## Exercise prompt
The pictures stay out; all of the data is to be printed exactly.

## Supplied material

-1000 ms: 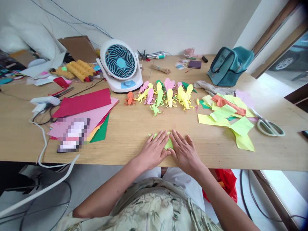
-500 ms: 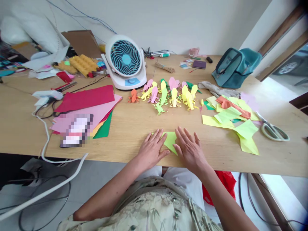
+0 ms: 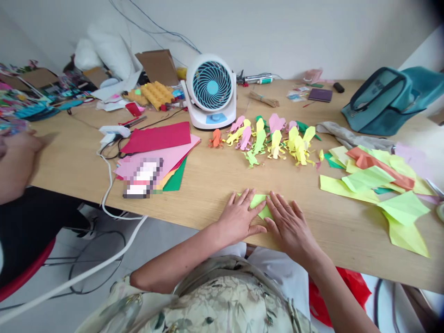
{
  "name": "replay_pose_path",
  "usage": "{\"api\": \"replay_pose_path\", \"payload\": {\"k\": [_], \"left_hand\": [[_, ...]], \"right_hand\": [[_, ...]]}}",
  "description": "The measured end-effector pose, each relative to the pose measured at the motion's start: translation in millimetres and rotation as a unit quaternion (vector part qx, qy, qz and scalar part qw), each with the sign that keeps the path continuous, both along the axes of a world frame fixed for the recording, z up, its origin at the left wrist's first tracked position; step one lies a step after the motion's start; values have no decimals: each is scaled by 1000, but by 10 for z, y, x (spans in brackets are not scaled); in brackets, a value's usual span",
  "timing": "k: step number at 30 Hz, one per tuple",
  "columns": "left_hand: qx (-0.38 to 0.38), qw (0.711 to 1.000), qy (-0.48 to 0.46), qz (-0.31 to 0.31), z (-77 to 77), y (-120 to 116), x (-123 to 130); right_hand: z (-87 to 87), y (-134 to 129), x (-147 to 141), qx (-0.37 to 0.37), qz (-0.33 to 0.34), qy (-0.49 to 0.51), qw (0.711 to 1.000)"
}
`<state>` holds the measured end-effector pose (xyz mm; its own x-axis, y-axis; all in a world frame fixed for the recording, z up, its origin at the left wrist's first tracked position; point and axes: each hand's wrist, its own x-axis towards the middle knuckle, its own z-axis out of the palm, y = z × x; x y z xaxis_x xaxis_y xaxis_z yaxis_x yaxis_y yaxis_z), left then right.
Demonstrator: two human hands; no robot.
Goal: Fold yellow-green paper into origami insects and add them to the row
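Against pale wall, on wooden table point(image 3: 208, 185) | yellow-green folded paper point(image 3: 257, 201), small, flat, partly covered | lying beneath fingers of left hand point(image 3: 239, 217) and right hand point(image 3: 289, 226) | both pressing flat, fingers extended, not gripping

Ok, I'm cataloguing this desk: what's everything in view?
table: one, pale, centre
fan: one, white, rear
bag: one, teal, right rear
sack: one, red, below table
paper figures: over ten, mixed, middle
loose papers: several, mostly yellow, right
scissors: one, pale, right edge
stacked sheets: several, mixed, left
blurred item: one, pale, on sheets
clutter: uncounted, multicoloured, far left
other person's arm: one, bare, left edge
paper: one, green, under hands
left hand: one, bare, on paper
right hand: one, bare, on paper
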<state>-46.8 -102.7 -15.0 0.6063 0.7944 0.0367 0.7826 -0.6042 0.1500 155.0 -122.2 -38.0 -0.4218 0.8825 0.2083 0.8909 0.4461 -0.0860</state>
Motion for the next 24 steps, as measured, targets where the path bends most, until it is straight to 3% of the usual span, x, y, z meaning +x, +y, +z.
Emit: {"api": "replay_pose_path", "payload": {"k": [5,11,19,24], "left_hand": [[-6,1000,-3,-5,20,-8,-57],[-15,999,2,30,43,-21,-197],[-11,999,25,33,42,-1,-212],[7,1000,10,23,-32,7,-249]], "right_hand": [[3,2,-6,16,0,-7,1000],[7,-12,-17,25,-12,3,1000],[78,-15,109,-2,-100,26,995],[139,-151,273,3,-72,97,993]]}}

## Problem solution
-1000 ms: 
-500 ms: 
+0 ms: 
{
  "name": "replay_pose_path",
  "usage": "{\"api\": \"replay_pose_path\", \"payload\": {\"k\": [_], \"left_hand\": [[_, ...]], \"right_hand\": [[_, ...]]}}",
  "description": "The measured end-effector pose, each relative to the pose measured at the motion's start: translation in millimetres and rotation as a unit quaternion (vector part qx, qy, qz and scalar part qw), each with the sign that keeps the path continuous, both along the axes of a world frame fixed for the recording, z up, its origin at the left wrist's first tracked position; step one lies a step after the motion's start; values have no decimals: each is scaled by 1000, but by 10 for z, y, x (spans in brackets are not scaled); in brackets, a value's usual span",
  "timing": "k: step number at 30 Hz, one per tuple",
  "columns": "left_hand: qx (-0.38 to 0.38), qw (0.711 to 1.000), qy (-0.48 to 0.46), qz (-0.31 to 0.31), z (-77 to 77), y (-120 to 116), x (-123 to 130); right_hand: z (-87 to 87), y (-134 to 129), x (-147 to 141), qx (-0.37 to 0.37), qz (-0.33 to 0.34), qy (-0.49 to 0.51), qw (0.711 to 1.000)"
}
`<state>` holds the measured end-effector pose (xyz mm; its own x-axis, y-axis; all in a world frame fixed for the recording, z up, its origin at the left wrist's first tracked position; point and axes: each hand's wrist, its own x-axis towards the middle knuckle, its own z-axis out of the palm, y = z × x; x y z xaxis_x xaxis_y xaxis_z yaxis_x yaxis_y yaxis_z), left then right.
Demonstrator: two human hands; no robot.
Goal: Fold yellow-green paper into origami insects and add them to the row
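Against pale wall, on wooden table point(image 3: 208, 185) | yellow-green folded paper point(image 3: 257, 201), small, flat, partly covered | lying beneath fingers of left hand point(image 3: 239, 217) and right hand point(image 3: 289, 226) | both pressing flat, fingers extended, not gripping

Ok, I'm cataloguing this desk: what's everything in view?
table: one, pale, centre
fan: one, white, rear
bag: one, teal, right rear
sack: one, red, below table
paper figures: over ten, mixed, middle
loose papers: several, mostly yellow, right
scissors: one, pale, right edge
stacked sheets: several, mixed, left
blurred item: one, pale, on sheets
clutter: uncounted, multicoloured, far left
other person's arm: one, bare, left edge
paper: one, green, under hands
left hand: one, bare, on paper
right hand: one, bare, on paper
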<state>-46.8 -102.7 -15.0 0.6063 0.7944 0.0367 0.7826 -0.6042 0.1500 155.0 -122.2 -38.0 -0.4218 0.8825 0.2083 0.8909 0.4461 -0.0860</state>
Motion for the next 24 steps, as measured, targets where the path bends most, until it is straight to 3% of the usual span, x, y, z meaning +x, +y, +z.
Emit: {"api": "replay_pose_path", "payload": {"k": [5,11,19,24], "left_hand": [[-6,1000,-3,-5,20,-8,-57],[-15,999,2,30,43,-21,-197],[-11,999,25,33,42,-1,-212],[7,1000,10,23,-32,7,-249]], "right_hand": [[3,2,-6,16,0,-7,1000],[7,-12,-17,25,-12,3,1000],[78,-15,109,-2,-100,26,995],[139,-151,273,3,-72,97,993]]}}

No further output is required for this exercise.